Most interestingly for my purposes right now, Dancis introduces what he calls “Epstein’s Rule”:

Epstein’s Rule. It is not all right to (or to teach students to) move numbers around in an equation.

“Subtracting 5 from both sides of an equation” uses the basic Rule: Equals minus equals are equals; instead of “moving the 5 to the other side” where it magically gets transformed to -5.

Violating Epstein’s Rule is an invitation and a common reason for creative mistakes.

“Cross-multiplying” is cited as an example: students “learn” to solve {x\over2}={{3x}\over4} without understanding by “cross-multiplication” (“… which has the numbers 4 and 2 climb up from the cellar and walk across the equal sign, as if it were a bridge“); they then (and this is how we know about the “without understanding” part) invent bogus generalizations (in the case of {x\over2}={{3x}\over4}-1, “… the most common creative error made was to incorrectly “cross-multiply” the two terms next to the equal sign while leaving the “1” alone, thereby obtaining the incorrect equation: 4x = 6x – 1.”).

This kind of mistake—or, more precisely, the persistence of such mistakes despite one’s efforts at clarification was the subject of two recent posts by me.

Which brings me to my purpose here today: to discuss a certain “with-understanding” method.

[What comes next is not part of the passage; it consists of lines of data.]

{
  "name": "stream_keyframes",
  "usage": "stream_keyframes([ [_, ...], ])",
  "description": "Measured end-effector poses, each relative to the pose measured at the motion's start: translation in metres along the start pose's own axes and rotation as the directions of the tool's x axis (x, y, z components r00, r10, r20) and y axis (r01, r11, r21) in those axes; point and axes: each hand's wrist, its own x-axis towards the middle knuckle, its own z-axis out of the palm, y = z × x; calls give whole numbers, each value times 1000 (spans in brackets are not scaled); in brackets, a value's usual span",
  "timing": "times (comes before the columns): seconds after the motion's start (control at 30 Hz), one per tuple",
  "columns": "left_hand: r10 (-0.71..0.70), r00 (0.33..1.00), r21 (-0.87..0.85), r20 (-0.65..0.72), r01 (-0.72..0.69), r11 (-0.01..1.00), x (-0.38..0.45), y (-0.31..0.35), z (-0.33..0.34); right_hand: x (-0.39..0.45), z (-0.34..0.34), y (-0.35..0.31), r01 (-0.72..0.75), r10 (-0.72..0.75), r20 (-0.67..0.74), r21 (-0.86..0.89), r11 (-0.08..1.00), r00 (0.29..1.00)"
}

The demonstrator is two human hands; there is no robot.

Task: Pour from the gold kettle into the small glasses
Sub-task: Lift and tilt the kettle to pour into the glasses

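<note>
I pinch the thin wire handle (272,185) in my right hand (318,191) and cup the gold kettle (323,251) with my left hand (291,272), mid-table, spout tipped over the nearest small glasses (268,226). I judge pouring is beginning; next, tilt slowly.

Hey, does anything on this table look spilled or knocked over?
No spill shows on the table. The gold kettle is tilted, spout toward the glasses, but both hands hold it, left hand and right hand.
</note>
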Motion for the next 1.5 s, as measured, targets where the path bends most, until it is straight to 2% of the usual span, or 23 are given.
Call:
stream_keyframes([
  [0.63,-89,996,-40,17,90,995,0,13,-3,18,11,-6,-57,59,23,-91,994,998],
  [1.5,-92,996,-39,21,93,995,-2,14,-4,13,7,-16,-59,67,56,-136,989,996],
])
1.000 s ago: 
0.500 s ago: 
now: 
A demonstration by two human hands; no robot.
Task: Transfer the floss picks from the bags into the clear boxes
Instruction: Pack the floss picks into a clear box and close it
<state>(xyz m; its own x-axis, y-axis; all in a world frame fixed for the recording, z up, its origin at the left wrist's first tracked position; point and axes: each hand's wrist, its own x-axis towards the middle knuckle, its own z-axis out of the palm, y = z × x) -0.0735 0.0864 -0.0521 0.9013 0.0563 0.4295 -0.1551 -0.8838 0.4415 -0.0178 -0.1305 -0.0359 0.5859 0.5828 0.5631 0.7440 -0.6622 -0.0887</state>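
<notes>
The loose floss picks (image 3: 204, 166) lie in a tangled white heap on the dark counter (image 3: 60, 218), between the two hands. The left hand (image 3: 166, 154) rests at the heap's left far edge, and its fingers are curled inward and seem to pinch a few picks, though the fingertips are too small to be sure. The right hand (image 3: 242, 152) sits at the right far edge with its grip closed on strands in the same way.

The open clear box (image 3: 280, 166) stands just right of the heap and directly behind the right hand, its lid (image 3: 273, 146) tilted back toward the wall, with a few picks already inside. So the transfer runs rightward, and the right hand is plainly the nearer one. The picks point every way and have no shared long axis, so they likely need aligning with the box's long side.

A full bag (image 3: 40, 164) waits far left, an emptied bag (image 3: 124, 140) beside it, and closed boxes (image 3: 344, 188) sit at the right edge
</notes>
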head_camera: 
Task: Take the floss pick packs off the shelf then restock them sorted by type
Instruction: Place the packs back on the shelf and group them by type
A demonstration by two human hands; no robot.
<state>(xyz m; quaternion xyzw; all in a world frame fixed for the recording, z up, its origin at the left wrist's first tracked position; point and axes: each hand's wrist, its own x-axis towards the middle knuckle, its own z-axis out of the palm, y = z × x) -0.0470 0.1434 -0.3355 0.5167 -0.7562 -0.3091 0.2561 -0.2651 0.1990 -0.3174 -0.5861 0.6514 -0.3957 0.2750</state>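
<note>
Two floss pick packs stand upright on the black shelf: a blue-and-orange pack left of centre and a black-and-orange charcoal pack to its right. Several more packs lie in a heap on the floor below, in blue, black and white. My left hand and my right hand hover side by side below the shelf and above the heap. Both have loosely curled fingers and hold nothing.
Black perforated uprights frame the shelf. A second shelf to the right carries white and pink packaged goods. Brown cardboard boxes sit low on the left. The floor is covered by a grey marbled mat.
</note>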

One day it just sort of came to me.

They keep insisting on making the same mistakes over and over (quite often claiming “…but this is the way I was taught to do it”, as if a. at least one of their ex-teachers was a liar and b. that makes it alright to believe lies). I’m more-or-less duty bound to try to show them how to do it right. Nothing I’ve done so far ever seems to sink in. What haven’t I been doing? Well, the trouble seems mostly to arise in this “Clear Fractions” step … can I slow that down somehow and pin down more precisely where things are going wrong? Hmm … what if I use a Common Denominator and explicitly rewrite, e.g., {x\over2}={{3x}\over4}-1 as {{2x}\over4}={{3x}\over4}-{4\over4} before “Multiplying on Both Sides” (by 4, to obtain 2x = 3x -4 … which all my current students can then solve easily)?

In effect, the idea here is to combine two of Dancis’s “understanding” methods (multiplying on both sides of the equation and using common denominators). The amazing thing is, I’ve actually had a certain amount of success with breaking things down this way: I’m reasonably sure that, for a example, a small handful of my present students have made some progress in this area because I showed them this “extra step”. So I recommend it to whatever teachers may be struggling with this issue. Or would if I thought any were reading this.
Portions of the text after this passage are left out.